Problem details:
Write out exactly the lines from the start of the entries through the one that contains "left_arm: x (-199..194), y", including both.

(Records excerpted from a collection)
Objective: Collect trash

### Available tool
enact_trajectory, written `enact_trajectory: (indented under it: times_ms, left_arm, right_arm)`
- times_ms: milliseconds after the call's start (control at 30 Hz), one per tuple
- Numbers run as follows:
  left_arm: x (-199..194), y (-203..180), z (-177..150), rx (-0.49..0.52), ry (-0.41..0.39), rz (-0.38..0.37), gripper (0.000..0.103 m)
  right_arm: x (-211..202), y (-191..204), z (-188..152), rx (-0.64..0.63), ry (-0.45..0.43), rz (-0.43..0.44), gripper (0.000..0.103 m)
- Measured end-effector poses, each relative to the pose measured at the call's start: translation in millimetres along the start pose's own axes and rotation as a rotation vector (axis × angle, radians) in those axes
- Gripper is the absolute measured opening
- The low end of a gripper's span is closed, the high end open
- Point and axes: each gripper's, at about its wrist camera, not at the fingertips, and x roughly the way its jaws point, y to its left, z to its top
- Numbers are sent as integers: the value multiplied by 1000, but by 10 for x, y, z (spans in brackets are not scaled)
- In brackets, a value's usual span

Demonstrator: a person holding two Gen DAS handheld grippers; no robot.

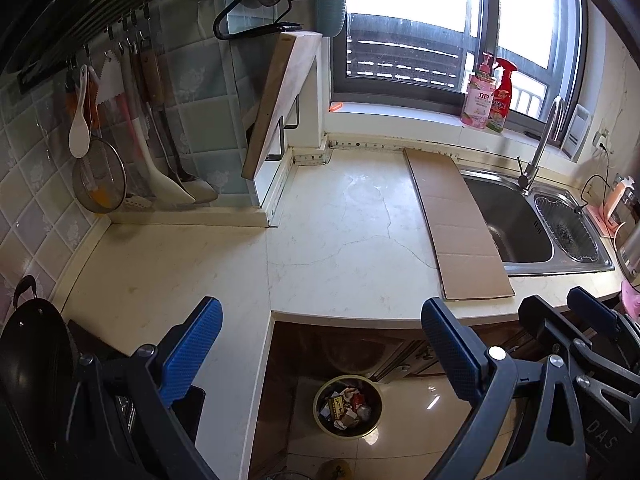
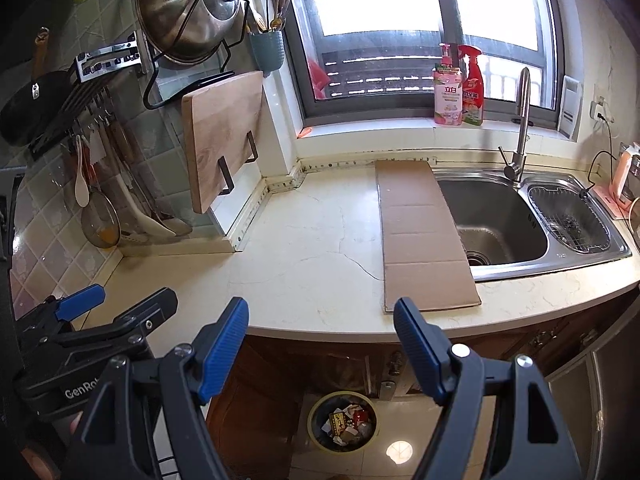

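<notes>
Both wrist views look down and forward from just off the worktop [image 1: 340,220] edge toward the window. They share the sink [image 2: 496,220], with the left view further left of it.

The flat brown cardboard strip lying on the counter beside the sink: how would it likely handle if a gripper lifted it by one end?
The flat brown cardboard strip looks thin, so probably light. Its crosswise creases suggest it would sag or fold. It partly overhangs the steel sink, so pushing may tip it in.

You stood at a cracked cream marble countertop [image 2: 320,240] under a bright, dark-framed window [image 2: 420,40]. Pale square wall tiles [image 1: 36,152] lined the left wall; glossy beige floor tiles [image 2: 420,440] reflected light below.
</notes>
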Motion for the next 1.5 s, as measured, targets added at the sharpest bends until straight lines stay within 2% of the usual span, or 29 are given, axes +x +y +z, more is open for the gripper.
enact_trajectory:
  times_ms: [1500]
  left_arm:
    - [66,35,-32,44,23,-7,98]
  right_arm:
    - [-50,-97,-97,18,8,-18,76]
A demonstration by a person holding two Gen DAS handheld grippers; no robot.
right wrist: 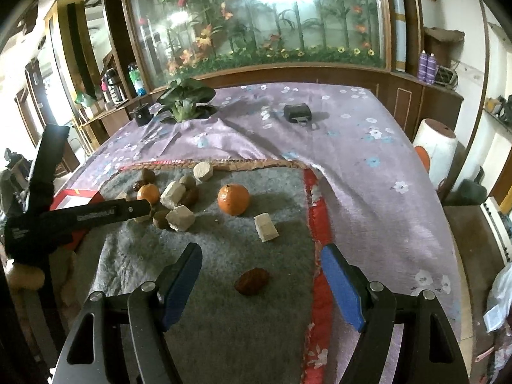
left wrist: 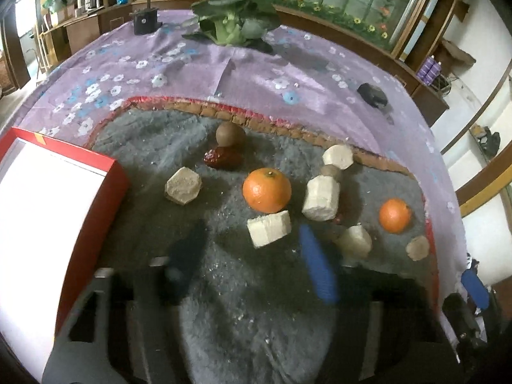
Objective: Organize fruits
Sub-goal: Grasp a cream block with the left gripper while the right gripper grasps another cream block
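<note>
On the grey mat lie two oranges, a brown kiwi, a red date and several pale cut chunks. My left gripper is blurred; its jaws stand apart, with one pale chunk at the tips, closer to the blue finger. A red box with a white inside sits at the left. In the right wrist view my right gripper is open low over the mat, and a lone red date lies untouched between its fingers. An orange lies farther ahead.
A purple flowered cloth covers the table beyond the mat. A leafy green vegetable and two small black objects sit at the far side. A white cylinder stands off the table's right edge.
</note>
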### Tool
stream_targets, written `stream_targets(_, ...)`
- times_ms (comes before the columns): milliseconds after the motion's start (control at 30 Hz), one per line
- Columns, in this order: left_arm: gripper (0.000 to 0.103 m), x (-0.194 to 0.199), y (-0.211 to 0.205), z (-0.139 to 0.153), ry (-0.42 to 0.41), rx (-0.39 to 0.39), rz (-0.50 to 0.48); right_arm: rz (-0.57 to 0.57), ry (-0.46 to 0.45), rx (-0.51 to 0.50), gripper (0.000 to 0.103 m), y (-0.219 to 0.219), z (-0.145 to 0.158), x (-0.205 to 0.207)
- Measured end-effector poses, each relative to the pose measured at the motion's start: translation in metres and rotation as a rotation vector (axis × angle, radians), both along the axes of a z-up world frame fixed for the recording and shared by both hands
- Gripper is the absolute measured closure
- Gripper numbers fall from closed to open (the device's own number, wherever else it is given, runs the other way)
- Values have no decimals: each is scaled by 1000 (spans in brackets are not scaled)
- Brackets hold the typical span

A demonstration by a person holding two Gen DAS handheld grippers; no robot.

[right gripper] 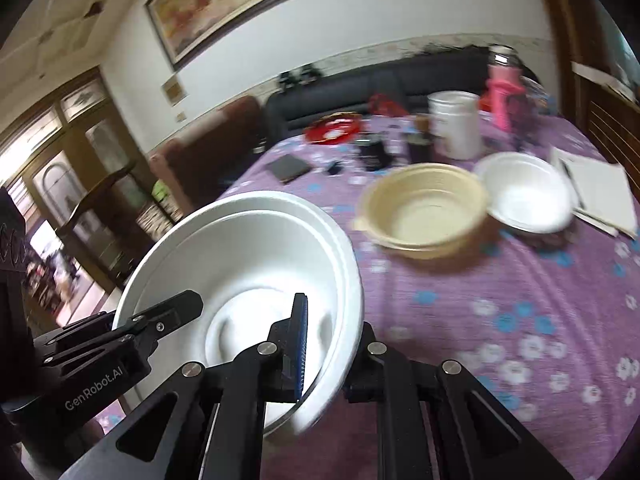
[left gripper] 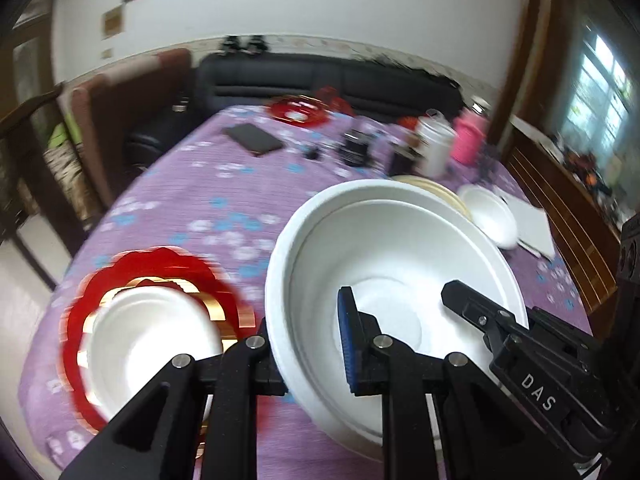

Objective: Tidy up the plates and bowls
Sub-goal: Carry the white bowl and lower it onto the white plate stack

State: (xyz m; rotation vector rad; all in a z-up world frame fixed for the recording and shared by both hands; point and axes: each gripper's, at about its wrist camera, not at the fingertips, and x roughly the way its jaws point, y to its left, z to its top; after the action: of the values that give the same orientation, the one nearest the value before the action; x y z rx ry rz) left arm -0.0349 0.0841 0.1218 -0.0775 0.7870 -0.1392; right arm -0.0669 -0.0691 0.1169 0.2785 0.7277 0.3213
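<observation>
Both your grippers grip one large white bowl (left gripper: 396,280) above the purple flowered tablecloth (left gripper: 192,200). Your left gripper (left gripper: 308,344) is clamped on the bowl's left rim, blue pad inside and the other finger outside the wall. Your right gripper (right gripper: 332,344) pinches the opposite rim the same way, and its black finger (left gripper: 472,304) reaches in from the right. Both point downward toward the table. Near left, a smaller white bowl (left gripper: 152,332) sits on a red scalloped plate (left gripper: 80,280). Farther right stand a cream bowl (right gripper: 424,208) and another white bowl (right gripper: 524,196), just beside each other.
</observation>
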Motion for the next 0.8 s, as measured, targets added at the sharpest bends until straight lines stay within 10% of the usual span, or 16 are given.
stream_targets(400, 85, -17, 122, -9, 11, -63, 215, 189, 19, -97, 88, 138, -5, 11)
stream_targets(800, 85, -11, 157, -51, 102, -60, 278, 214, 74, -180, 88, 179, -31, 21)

Answer for this exercise:
Objective: Collect trash

### Available tool
enact_trajectory, written `enact_trajectory: (indented under it: times_ms, left_arm, right_arm)`
- times_ms: milliseconds after the call's start (control at 30 Hz), one per tuple
- Numbers run as follows:
  left_arm: x (-199..194), y (-203..180), z (-177..150), rx (-0.49..0.52), ry (-0.41..0.39), rz (-0.38..0.37), gripper (0.000..0.103 m)

What the exercise asked for is now done.